→ PROBLEM DESCRIPTION
Below are the records; copy out every line that holds the word "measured".

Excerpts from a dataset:
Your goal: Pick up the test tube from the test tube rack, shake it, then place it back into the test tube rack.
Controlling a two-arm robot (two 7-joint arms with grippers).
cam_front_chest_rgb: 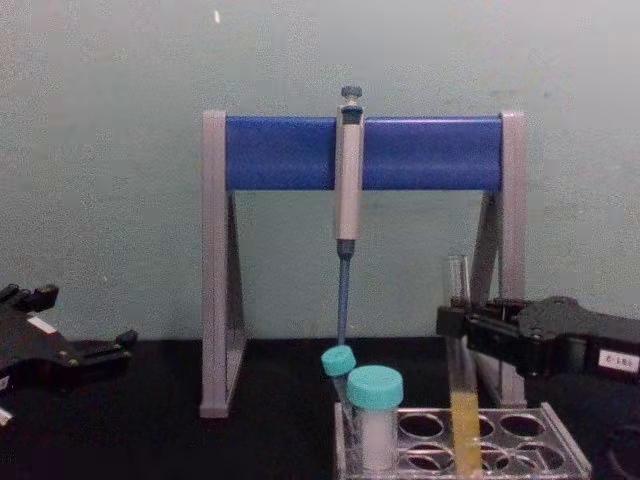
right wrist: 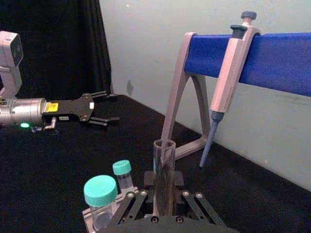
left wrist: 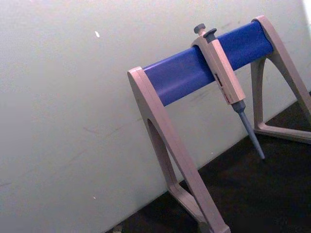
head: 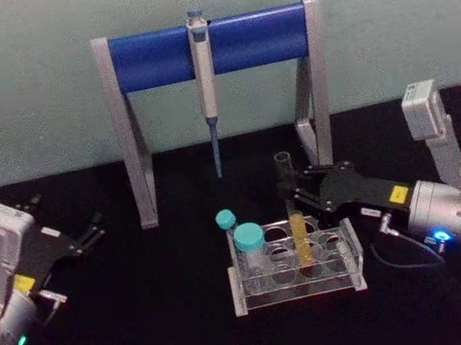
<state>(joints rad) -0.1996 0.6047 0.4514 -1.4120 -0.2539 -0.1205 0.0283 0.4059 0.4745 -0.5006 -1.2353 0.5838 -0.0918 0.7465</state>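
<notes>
A long, thin, clear glass test tube [head: 295, 215] stands upright in a small clear plastic test tube rack [head: 296, 291] with round holes on top. The rack sits near the middle of the black table [head: 151, 329], slightly to the right. The tube is uncapped with an open rim. Yellow liquid fills its lower part, while the upper part is empty and see-through. Its lower end is down in a hole in the rack's back row, and most of its length rises above the rack.

The right pincer [head: 290, 187], black with a grey wrist, reaches in from the table's right edge. Its fingers are drawn in close on either side of the tube's clear upper part and grip it there.

Two shorter tubes with teal caps [head: 248, 239] stand at the left end of the rack.

Along the table's back edge stands a grey-legged stand with a blue crossbar [head: 156, 56]. A grey pipette with a blue tip [head: 206, 78] hangs from the bar.

The left pincer [head: 93, 231] rests near the table's left edge, well away from the rack, its fingers spread apart and holding nothing.
</notes>
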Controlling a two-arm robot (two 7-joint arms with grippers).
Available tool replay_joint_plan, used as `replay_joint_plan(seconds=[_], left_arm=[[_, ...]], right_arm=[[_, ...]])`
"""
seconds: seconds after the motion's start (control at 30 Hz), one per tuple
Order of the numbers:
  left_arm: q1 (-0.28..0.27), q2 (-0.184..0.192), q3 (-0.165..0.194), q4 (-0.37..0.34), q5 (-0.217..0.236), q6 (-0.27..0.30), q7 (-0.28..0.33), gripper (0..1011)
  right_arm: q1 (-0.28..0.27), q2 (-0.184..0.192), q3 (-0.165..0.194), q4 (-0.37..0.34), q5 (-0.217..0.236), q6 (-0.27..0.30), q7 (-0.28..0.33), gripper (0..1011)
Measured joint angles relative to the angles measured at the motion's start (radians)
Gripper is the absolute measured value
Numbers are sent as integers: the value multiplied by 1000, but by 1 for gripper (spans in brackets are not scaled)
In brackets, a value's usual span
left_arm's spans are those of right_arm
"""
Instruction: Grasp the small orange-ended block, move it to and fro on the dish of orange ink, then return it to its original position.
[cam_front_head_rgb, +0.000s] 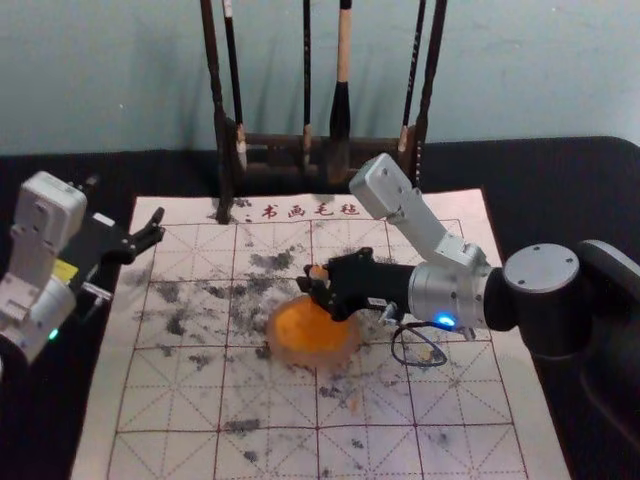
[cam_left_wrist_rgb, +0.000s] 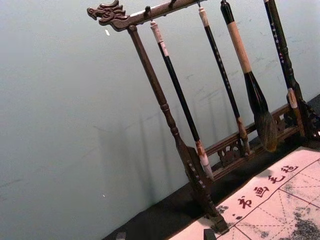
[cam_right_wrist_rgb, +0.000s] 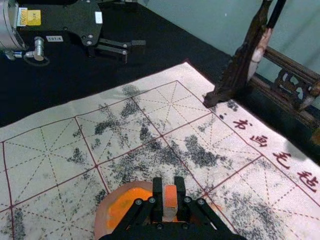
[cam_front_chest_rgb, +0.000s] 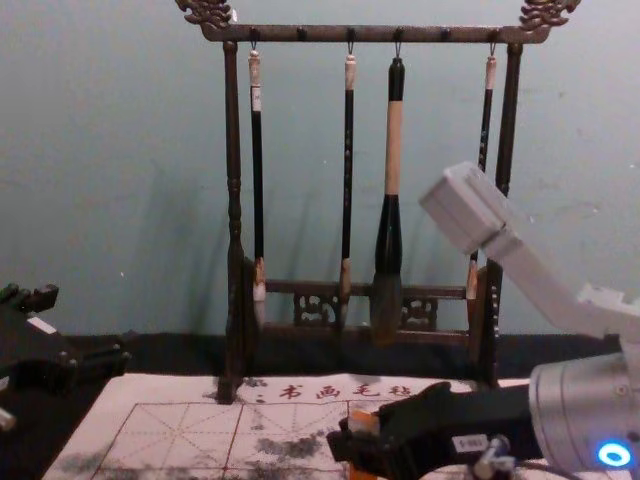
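Orange shows on one end of the small block (cam_right_wrist_rgb: 170, 197), which the right gripper (cam_right_wrist_rgb: 169, 185) holds between fingers closed snugly on its sides. That gripper reaches in from the mat's right edge, and the block sits by the far edge of the dish of orange ink (cam_front_head_rgb: 310, 359); whether it touches the ink, I cannot tell. The grasp is made, so the rubbing looks to be the step in hand, though whether it is about to begin or just over is unclear. If strokes are due, the next move wants the block over the ink, pressed lightly and slid to and fro without tipping the dish; then it goes back to its place. A dark cable (cam_front_head_rgb: 421, 364) loops below the right wrist near the dish and might drag on the mat (cam_front_head_rgb: 175, 405). Beyond the mat's far edge, the brush stand (cam_front_chest_rgb: 430, 34) limits a forward reach. The left gripper (cam_front_head_rgb: 150, 235) is parked by the mat's far left corner, its fingers apart, over the black-covered bench (cam_front_head_rgb: 60, 440).
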Motion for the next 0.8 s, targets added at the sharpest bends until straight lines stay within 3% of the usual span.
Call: replay_joint_plan(seconds=[0.8], left_arm=[[0, 0, 0, 0, 0, 0, 0, 1002]], right_arm=[[-54, 51, 18, -78, 15, 13, 14, 112]])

→ EXERCISE OUTPUT
Measured joint angles relative to the angles measured at the motion's start (radians)
Gripper is the absolute measured value

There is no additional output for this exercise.